Write and read back mesh in parallel with same meshtags

Hello,

I recently moved from dolfinx 0.6.0 to dolfinx 0.7.3, by installing adios4dolfinx ADIOS4DOLFINx - A framework for checkpointing in DOLFINx — ADIOS2Wrappers via conda.

In the following example, I create a mesh via GMSH and define cell and surface tags.
I then import everything in dolfinx by using io.gmshio.model_to_mesh.
Finally, I save mesh, cell tags and facet tags in a XDMF file.
I run the script in parallel, for instance by using mpirun -n 5.

My problem:
I would like to read back the same mesh and meshtags, distributed in the same fashion among the 5 ranks. It worked out of the box with dolfinx 0.6.0, but it does not seem to be the case with dolfinx 0.7.3.
In the following example, the boundary dofs distributed among the 5 ranks are different when:

  • I save the mesh and then compute boundary_dofs (save = True)

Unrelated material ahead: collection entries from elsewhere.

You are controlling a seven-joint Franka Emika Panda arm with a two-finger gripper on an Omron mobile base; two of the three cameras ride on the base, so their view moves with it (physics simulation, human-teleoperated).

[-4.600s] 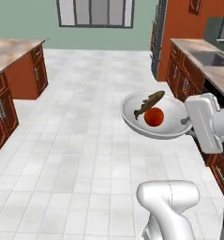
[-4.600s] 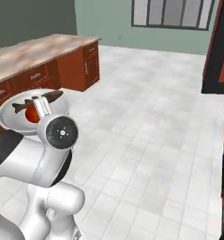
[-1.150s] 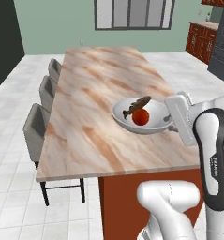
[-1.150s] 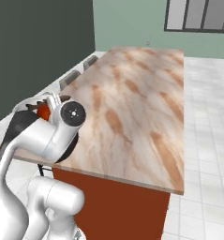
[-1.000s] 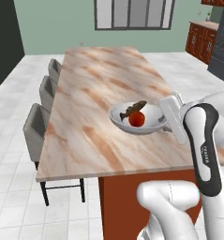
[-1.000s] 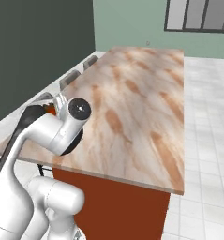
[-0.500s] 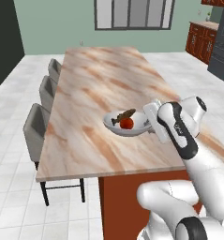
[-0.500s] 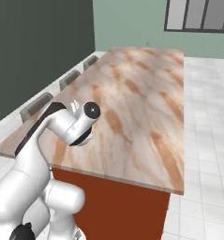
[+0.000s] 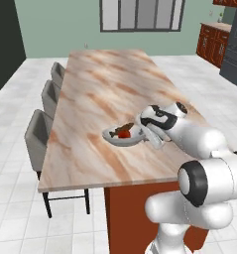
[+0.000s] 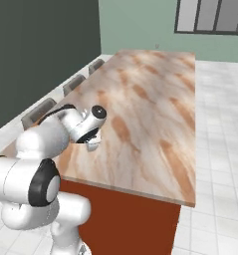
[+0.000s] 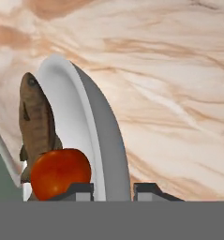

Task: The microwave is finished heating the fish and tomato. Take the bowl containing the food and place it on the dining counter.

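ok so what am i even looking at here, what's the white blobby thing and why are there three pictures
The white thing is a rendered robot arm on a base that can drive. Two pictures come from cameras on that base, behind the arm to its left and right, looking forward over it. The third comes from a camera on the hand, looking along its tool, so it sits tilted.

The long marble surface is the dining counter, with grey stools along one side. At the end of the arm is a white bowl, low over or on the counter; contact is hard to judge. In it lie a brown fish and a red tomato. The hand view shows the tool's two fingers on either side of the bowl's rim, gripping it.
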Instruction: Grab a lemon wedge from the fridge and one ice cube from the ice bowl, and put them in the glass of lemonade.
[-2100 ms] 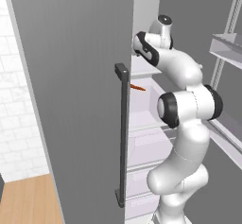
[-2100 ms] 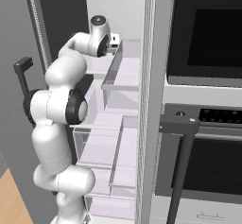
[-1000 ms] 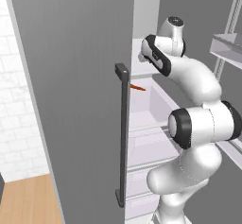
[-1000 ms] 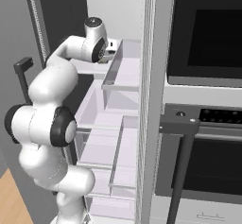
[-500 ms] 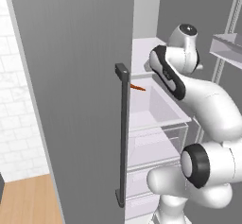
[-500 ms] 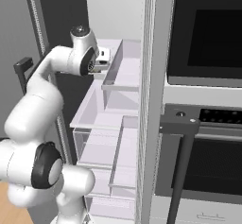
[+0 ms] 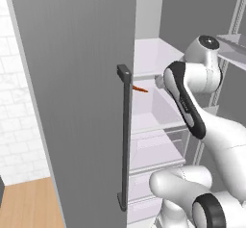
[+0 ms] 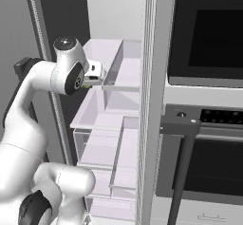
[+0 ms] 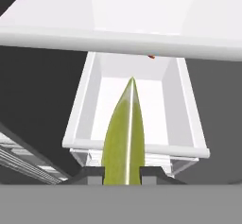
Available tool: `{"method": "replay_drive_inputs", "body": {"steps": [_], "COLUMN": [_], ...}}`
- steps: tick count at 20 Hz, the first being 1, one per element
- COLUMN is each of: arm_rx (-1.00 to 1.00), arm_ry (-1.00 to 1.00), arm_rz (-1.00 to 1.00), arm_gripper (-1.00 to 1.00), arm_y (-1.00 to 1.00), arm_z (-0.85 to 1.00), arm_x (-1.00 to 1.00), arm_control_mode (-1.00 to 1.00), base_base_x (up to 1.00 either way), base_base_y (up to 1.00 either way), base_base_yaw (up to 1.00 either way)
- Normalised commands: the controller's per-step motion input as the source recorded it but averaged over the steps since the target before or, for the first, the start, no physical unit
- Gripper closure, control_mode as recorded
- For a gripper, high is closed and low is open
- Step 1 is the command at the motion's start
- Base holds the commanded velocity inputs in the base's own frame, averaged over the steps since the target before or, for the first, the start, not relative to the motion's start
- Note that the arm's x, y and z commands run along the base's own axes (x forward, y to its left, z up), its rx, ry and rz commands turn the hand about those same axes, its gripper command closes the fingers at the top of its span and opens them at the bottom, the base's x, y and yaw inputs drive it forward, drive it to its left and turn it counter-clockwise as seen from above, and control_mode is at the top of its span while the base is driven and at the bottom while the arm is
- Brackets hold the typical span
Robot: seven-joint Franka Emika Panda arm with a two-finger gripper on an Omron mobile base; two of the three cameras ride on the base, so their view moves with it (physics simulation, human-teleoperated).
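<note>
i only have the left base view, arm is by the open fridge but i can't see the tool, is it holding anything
Observer: Yes. In the hand view the tool is shut on a yellow-green lemon wedge that sticks out between its fingertips.
Operator: where is it pointing
Observer: Into the fridge, at a white shelf and a clear bin below it.
Operator: what's on the other side of the fridge
Observer: A black-fronted wall oven stands right beside it in the right base view.
</note>
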Motion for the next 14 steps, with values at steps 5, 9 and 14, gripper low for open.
{"method": "replay_drive_inputs", "body": {"steps": [5,9,14], "arm_rx": [-0.02,0.0,0.0], "arm_ry": [0.03,0.0,0.0], "arm_rz": [0.0,0.0,0.0], "arm_gripper": [1.0,1.0,1.0], "arm_y": [0.1,0.0,0.0], "arm_z": [-0.14,0.0,0.0], "arm_x": [-0.6,0.0,0.0], "arm_control_mode": [1.0,1.0,1.0], "base_base_x": [-0.4,-1.0,-1.0], "base_base_y": [0.12,0.27,0.12], "base_base_yaw": [0.0,0.0,0.0]}}
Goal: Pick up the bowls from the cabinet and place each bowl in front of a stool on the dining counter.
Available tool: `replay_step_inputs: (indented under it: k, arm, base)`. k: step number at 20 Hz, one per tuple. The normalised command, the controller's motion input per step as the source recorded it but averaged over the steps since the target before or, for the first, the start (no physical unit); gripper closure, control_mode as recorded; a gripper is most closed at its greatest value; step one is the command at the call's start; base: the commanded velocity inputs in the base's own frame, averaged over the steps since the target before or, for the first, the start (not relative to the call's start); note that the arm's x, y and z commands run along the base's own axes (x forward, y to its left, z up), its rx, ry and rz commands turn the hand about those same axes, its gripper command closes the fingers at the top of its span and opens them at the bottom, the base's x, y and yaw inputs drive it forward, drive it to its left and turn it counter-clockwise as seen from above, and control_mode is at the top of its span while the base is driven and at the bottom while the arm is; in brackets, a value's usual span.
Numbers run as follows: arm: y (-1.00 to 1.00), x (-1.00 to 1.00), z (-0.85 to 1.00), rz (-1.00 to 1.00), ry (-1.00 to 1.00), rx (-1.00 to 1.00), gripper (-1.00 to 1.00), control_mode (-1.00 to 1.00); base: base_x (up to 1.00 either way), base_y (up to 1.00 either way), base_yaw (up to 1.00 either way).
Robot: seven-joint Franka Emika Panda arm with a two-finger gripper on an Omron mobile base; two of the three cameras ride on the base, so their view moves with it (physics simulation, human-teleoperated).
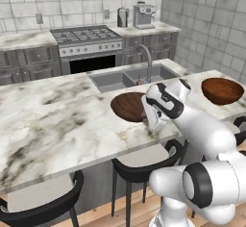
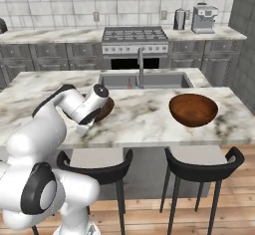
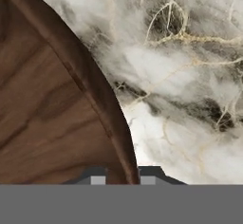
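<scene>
- Pinching the rim of the dark brown bowl [image 1: 129, 106], the gripper [image 3: 122, 179] has one fingertip inside the wall and one outside, jaws nearly together on the thin wood
- dark brown bowl sits on the dining counter [image 1: 57, 120] near its front edge, just above a stool [image 1: 144, 161], so placement looks about done
- reddish-brown bowl [image 2: 193, 109] rests upright further right on the same top, in front of another stool [image 2: 201, 162]
- rim grip probably chosen since the bowl is too wide to span
- arm reaches forward from the base, elbow bent, wrist folded down so the hand points at the near rim
- judged next: release and lift clear
</scene>
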Motion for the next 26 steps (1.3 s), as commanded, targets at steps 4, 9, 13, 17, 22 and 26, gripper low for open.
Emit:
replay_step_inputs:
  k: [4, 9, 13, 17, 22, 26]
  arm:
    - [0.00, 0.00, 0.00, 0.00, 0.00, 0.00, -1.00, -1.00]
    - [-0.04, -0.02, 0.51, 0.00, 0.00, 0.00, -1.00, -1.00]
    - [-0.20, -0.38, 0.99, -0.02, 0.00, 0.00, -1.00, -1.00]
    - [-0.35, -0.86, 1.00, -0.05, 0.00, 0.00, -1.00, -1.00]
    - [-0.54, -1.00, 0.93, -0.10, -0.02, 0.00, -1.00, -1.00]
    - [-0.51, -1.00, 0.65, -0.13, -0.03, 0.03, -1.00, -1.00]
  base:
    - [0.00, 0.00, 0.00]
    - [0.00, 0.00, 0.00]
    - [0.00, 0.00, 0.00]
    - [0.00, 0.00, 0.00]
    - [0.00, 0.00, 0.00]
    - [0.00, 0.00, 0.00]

  • I load mesh and meshtags from the XDMF file and then compute the boundary_dofs (save = False)

I tried to do a similar thing by using adios4dolfinx but I run into the same issue.
Could you please help me?

Many thanks

import gmsh
from dolfinx import io, fem
import os, shutil, sys
import petsc4py
from mpi4py import MPI

petsc4py.init(sys.argv)
comm = MPI.COMM_WORLD

dim = 3
volume_tag = 1
surface_tag = 10
save = True
test_dir = os.path.join(os.getcwd(),'test')

if save:
    # Save mesh and meshtags
    if comm.rank == 0:
        print('Saving ...', flush = True)
    if os.path.isdir(test_dir):
        shutil.rmtree(test_dir)
    os.makedirs(test_dir)

    # Create mesh
    gmsh.initialize()
    gmsh.option.setNumber("General.Terminal", 0)
    model = gmsh.model()
    model.add("Domain")
    model.occ.addBox(0, 0, 0, 8, 8, 8)
    model.occ.synchronize()
    model.addPhysicalGroup(dim, [1], volume_tag)
    model.setPhysicalName(dim, volume_tag, "Domain volume")
    boundary_dimtags = model.getBoundary([(dim, 1)], oriented=False)
    model.addPhysicalGroup(dim-1, [dt[1] for dt in boundary_dimtags], tag=surface_tag)
    model.setPhysicalName(dim-1, surface_tag, "Domain surface")
    gmsh.option.setNumber("Mesh.CharacteristicLengthMax", 8/13)
    model.occ.synchronize()
    model.mesh.generate(dim)
    domain, cell_tags, facet_tags = io.gmshio.model_to_mesh(model, comm, rank=0, gdim=dim)

    with io.XDMFFile(comm, test_dir+'/domain.xdmf', "w") as xdmf:
        xdmf.write_mesh(domain)
        cell_tags.name = "cell_tags"
        facet_tags.name = "facet_tags"
        xdmf.write_meshtags(cell_tags, domain.geometry)
        xdmf.write_meshtags(facet_tags, domain.geometry)
        xdmf.close()
else:
    # Load mesh and meshtags
    if comm.rank == 0:
        print('Loading ...', flush = True)
    with io.XDMFFile(comm, test_dir+'/domain.xdmf', "r") as xdmf:
        domain = xdmf.read_mesh()
        tdim = domain.topology.dim
        fdim = tdim - 1
        domain.topology.create_connectivity(fdim, tdim)
        cell_tags = xdmf.read_meshtags(domain, name = "cell_tags")
        facet_tags = xdmf.read_meshtags(domain, name =  "facet_tags")
        assert cell_tags.name == "cell_tags"
        assert facet_tags.name == "facet_tags" 

# Compute boundary_dofs
Vp = fem.FunctionSpace(domain,("CG", 1))
boundary_dofs = fem.locate_dofs_topological(Vp, domain.topology.dim-1, facet_tags.find(surface_tag))
# boundary_dofs is different when the mesh is computed versus loaded
print('Rank = {}, self.boundary_dofs = {}\n\n'.format(comm.rank, boundary_dofs))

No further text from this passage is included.